11 years after the creation of DACA, Congress trying again to give ‘Dreamers’ more legal certainty

Caitlyn Kim/CPR News
Bipartisan group of House members announce the reintroduction of the American Dream and Promise Act at a press conference at the U.S. Capitol, June 15, 2023.

A bipartisan group of U.S. House members reintroduced a bill to protect DREAMERS on the 11th anniversary of Deferred Action for Childhood Arrivals or DACA program.

There are over 13,000 DACA recipients, or Dreamers, living in Colorado, and more than half a million total across the country. The program authorizes some undocumented people who were brought to the U.S. as children to live and work in the U.S.

“Dreamers pay taxes, build and own small businesses, and work hard to grow our economy. Yet they remain in limbo,” said Democratic Rep. Sylvia Garcia of Texas, who introduced the bill this Congress. “This bipartisan American Dream and Promise Act is about giving Dreamers, TPS, and DED holders an opportunity to achieve the American dream.”

She said the pathway would be simple, legal and safe. The bill would grant qualified people 10 years of conditional permanent resident status. It would also provide legal status for Temporary Protected Status (TPS) holders — a program that covers migrants from specific countries that the deems unsafe for people to return to — and Deferred Enforced Departure (DED) recipients. It also included provisions to some immigrant families as they apply for citizenship.

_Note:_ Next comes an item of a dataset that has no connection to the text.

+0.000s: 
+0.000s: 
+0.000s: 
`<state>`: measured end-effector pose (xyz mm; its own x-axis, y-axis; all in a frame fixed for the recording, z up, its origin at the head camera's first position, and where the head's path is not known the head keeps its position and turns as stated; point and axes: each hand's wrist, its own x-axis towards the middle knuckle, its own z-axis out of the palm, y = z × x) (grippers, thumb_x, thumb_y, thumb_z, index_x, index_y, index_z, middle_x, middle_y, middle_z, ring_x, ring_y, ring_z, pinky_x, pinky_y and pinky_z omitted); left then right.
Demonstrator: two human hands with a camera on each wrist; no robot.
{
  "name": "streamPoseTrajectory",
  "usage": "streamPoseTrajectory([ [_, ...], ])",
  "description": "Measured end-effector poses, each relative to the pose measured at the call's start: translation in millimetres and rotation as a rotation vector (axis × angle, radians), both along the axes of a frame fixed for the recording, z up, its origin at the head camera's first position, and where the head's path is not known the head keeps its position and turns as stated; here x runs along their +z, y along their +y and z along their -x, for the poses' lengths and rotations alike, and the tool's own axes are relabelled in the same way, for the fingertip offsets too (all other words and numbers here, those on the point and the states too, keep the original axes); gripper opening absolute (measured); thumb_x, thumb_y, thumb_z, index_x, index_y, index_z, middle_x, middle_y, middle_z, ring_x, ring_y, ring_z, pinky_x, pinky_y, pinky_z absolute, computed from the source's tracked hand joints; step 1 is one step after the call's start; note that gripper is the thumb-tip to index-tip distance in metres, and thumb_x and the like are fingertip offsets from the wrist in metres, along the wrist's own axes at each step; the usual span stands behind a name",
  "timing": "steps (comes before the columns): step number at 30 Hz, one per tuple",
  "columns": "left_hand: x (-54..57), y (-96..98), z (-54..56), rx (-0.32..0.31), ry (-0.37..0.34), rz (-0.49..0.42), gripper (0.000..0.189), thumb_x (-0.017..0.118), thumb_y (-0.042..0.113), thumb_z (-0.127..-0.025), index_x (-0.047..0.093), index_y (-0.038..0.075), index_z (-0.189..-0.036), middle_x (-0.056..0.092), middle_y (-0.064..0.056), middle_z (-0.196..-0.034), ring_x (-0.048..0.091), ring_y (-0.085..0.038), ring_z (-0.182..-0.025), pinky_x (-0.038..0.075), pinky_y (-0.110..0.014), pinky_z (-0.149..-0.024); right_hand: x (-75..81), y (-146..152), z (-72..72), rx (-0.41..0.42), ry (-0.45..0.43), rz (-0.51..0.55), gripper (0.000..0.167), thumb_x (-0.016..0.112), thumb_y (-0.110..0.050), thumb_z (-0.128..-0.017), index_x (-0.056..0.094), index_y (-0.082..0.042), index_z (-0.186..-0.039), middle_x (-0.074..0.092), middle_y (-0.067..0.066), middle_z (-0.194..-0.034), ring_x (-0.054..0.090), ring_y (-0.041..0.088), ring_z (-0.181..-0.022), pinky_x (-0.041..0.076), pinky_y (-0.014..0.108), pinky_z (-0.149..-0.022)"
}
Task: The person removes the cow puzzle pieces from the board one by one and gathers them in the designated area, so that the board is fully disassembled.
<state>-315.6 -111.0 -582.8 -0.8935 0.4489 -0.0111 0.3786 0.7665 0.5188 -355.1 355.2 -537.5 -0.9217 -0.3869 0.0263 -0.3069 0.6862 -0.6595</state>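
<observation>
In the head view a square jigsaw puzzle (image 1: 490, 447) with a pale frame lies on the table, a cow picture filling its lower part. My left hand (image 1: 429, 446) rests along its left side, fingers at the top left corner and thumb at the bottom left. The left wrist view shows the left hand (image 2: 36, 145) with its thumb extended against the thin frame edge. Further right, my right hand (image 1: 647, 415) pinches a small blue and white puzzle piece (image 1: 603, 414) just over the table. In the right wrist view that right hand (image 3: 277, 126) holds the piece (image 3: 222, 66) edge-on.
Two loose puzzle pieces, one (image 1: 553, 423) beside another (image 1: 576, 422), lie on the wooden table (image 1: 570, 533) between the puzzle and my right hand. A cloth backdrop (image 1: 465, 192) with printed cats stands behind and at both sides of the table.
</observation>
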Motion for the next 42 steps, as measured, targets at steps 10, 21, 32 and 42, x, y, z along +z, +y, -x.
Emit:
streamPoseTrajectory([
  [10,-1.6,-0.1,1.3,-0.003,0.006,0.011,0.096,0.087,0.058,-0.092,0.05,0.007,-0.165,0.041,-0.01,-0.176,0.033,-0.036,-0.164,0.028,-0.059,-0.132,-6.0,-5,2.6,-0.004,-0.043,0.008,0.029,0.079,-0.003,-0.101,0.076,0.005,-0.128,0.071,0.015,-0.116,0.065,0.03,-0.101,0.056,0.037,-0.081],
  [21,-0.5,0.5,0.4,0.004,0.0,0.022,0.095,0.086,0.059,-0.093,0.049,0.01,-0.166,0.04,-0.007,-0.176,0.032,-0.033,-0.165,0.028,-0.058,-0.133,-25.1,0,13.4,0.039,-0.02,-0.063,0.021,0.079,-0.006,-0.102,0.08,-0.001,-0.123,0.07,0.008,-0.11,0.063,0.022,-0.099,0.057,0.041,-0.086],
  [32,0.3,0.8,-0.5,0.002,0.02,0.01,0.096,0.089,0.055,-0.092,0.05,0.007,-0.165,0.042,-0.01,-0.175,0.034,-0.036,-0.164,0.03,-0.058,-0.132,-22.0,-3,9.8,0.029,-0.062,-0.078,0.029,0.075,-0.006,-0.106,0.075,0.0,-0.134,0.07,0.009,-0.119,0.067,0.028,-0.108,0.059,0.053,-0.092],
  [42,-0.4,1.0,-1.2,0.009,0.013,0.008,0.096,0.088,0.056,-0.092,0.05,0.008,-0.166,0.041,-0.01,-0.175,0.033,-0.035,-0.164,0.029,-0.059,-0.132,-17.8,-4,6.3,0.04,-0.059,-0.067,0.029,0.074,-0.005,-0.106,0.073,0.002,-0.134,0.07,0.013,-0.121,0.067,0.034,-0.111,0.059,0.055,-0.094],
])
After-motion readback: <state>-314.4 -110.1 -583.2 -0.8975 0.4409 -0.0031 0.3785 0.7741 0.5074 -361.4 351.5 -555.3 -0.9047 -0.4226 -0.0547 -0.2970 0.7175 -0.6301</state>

Unlike past years, three Republicans have signed on as co-sponsors. 

According to GOP Rep. Maria Salazar of Florida, this bill is long past due. “I think it's inconceivable, once again, that good people cannot stand up and say proudly, ‘I'm here and I'm contributing and I want to be part of the promised land.’”

She urged the public to send politicians on both sides of the aisle the message that it’s time for solutions. “Give dignity to those people who live in the shadows, including the Dreamers, who are the most innocent victims of this situation.”

At least one Republican sponsor admitted that more work needs to be done on their side of the aisle before the bill can be brought to the floor.

GOP Rep. John Duarte of California said when there’s more support for the bill and “it’s a reality with a lot of very firm facts,” then they’ll take it to Republican leadership for consideration.

A version of the bill passed in the last Congress, when Democrats had control of the House, but never made it through the Senate. Only nine Republicans supported the bill then. All three of Colorado’s Republican congress members opposed it.

House Majority Leader, Democrat Hakeem Jeffries, said he’s committed to working with Republicans and the Senate “to speak up and show up and stand up until the American Dream and Promise Act is the law of the land.”